We added a new trade yesterday. That gives us 4 open trades of the five instruments we follow. Oil has also closed above resistance meaning if the price rises above $34.72 (UCO = UP for oil) we will be triggered in.
Before we look at the chart and details for the latest trade to trigger, I want to mention that it may seem unusual to have so many symbols active since there are different economic forces that act on each one. This has occurred because some of our symbols represent the underlying instruments declining.
If all the underlying instruments were going up, we would have to wonder.
Let’s take a look at our newest…
S&P 500: SSO = UP, SDS = DOWN
If you remember from the Round up, I mentioned that the price of SSO needed to rise above $140.56 to trigger a trade.
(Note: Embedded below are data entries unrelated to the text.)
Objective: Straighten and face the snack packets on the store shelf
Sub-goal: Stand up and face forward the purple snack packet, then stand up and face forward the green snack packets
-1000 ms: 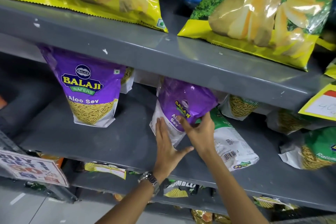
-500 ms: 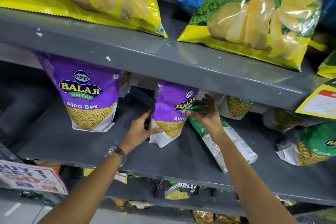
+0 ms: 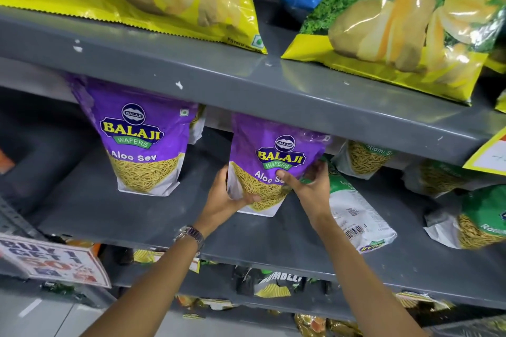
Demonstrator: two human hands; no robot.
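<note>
Now both hands clasped on purple plastic Aloo Sev pouch (image 3: 269, 161), upright mid grey metal shelf (image 3: 142, 216): left hand (image 3: 227, 197) cupping lower left edge, right hand (image 3: 306, 183) pinching right side. Likely light, crinkly, slippery; best held low at sides.

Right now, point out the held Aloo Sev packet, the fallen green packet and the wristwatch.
held Aloo Sev packet (image 3: 276, 145): head view, purple front.
fallen green packet (image 3: 353, 216): head view, white back.
wristwatch (image 3: 191, 235): head view, band.
</note>
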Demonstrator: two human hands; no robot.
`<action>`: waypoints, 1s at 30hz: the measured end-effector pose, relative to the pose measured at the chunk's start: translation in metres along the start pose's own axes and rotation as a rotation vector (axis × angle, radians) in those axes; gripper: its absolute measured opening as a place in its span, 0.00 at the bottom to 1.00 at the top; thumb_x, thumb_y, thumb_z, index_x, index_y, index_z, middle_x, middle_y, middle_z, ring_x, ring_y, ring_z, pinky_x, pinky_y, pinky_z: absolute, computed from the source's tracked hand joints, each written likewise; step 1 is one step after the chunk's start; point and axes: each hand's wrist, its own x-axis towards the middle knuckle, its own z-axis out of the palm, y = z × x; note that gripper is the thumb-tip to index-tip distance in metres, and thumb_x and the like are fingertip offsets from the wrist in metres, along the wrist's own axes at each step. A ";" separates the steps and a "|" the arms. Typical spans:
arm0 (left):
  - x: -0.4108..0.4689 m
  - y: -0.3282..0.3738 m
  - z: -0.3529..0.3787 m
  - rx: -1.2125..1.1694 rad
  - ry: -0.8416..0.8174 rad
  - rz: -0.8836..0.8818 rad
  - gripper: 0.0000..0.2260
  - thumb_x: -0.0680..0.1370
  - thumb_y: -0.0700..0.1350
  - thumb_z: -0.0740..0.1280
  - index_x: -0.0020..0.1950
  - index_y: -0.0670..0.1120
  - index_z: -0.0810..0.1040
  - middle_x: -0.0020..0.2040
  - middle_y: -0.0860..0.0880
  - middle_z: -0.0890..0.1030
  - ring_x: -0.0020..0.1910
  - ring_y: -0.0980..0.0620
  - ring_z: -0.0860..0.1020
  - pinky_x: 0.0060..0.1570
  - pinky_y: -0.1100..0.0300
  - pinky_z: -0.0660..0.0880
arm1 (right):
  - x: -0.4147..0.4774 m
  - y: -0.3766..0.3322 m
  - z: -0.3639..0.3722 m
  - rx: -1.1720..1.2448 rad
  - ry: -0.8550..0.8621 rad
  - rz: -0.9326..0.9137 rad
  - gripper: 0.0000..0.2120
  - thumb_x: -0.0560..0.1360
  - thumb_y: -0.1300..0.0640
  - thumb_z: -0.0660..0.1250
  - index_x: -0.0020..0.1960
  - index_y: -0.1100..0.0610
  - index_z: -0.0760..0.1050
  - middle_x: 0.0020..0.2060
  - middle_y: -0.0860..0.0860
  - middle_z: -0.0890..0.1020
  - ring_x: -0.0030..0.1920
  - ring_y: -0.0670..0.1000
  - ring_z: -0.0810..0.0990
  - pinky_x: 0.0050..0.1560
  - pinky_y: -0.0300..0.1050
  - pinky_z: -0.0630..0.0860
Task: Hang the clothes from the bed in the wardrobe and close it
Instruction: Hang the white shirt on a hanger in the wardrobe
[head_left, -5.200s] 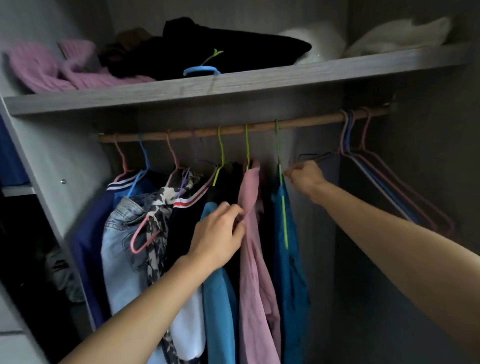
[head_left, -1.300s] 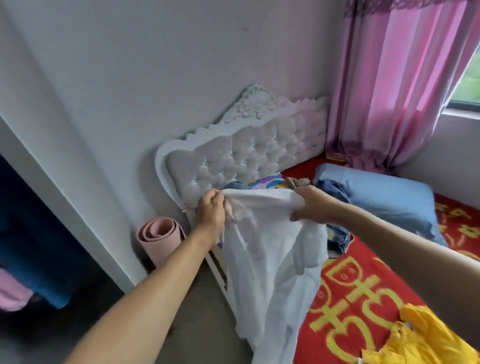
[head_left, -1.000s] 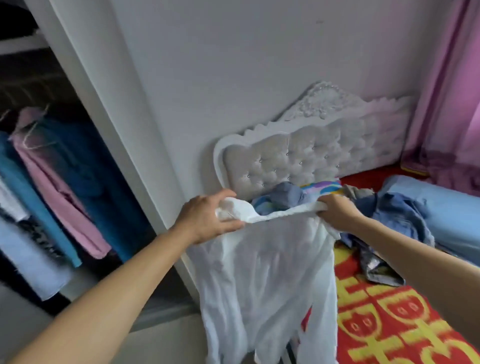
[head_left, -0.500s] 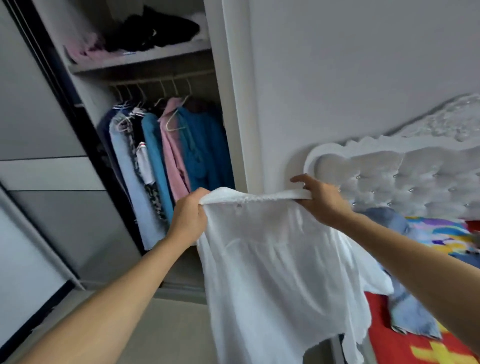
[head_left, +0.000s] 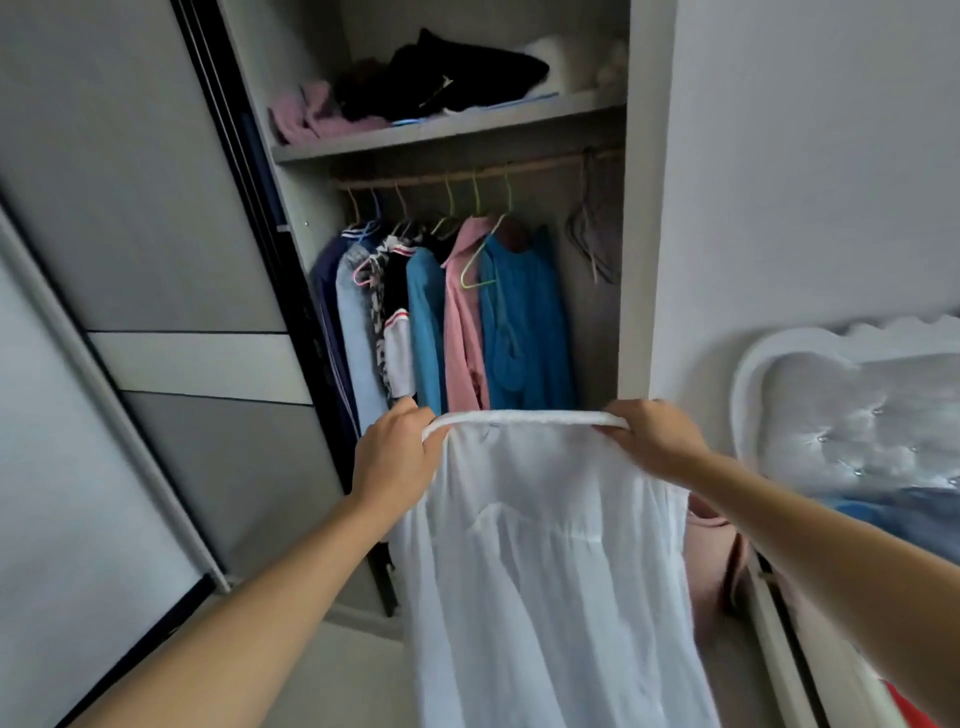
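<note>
**White garment held up before open wardrobe**

White garment (head_left: 545, 561) is held stretched between two hands in front of the open wardrobe (head_left: 636, 208). Its top edge is pulled taut into a nearly level band, and the rest of the thin fabric is left hanging down, out of the lower edge of the view. The left hand (head_left: 395, 457) is clenched on the left end of that top edge, with the cloth bunched under the thumb. The right hand (head_left: 652, 441) is closed over the right end, the fingers curled down onto the fabric. Both forearms are extended forward from the bottom corners of the view.

Behind the garment, a wooden rail (head_left: 467, 174) is seen under a grey shelf (head_left: 441, 132). Several clothes are hung on coloured hangers toward the left part of the rail: a dark blue piece, a pale denim one, a patterned one, a blue top (head_left: 423, 332), a pink top (head_left: 462, 322) and a teal top (head_left: 524, 322). A bunch of bare hangers (head_left: 592, 234) is hung at the right end of the rail, apart from the clothes. Dark and pink folded items are piled on the shelf.

A grey sliding door (head_left: 156, 208) is seen pushed to the left. At the right, a white tufted headboard (head_left: 841, 410) is set against the wall, with blue fabric lying below it.
</note>
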 end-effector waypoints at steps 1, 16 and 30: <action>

This was because there had been a close above a resistance level.
Here are the details of our trade:
$28000 (20% of portfolio)= 199.2, rounded to 200 shares.
Trailing stop is placed at $136.01, which translates to the following risk:
200 shares X $8.74 (140.56-136.01) = $1,748 (< $2,800)
Godspeed, Little Trade…
While we are here, let’s have an update on the open trades:
UGL: stop $8.48 New high $83.85 Trade is RISK FREE
UDN stop $.51 New high $21.24 Trade is RISK FREE
UBT stop $16.04 New high $ 147.30 Trade still in danger zone
As a reminder, the reason trades are risk free is due to the trailing stops following the price up as it climbed. When the price stops climbing, and maybe declines a little, the stop is anchored in place. Risk free means that if the price were to suddenly collapse, there would be no loss, and a little to a lot of profit.
The other question you probably have is why are the position sizes 20% of the portfolio, when we started the rule was 10%. The reason is that we are using trailing stops due to the volatility. Having said that, we are staying with 2% maximum risk per trade.
I think that does it for now. Next instalment will be the weekly round-up. Try to contain yourself.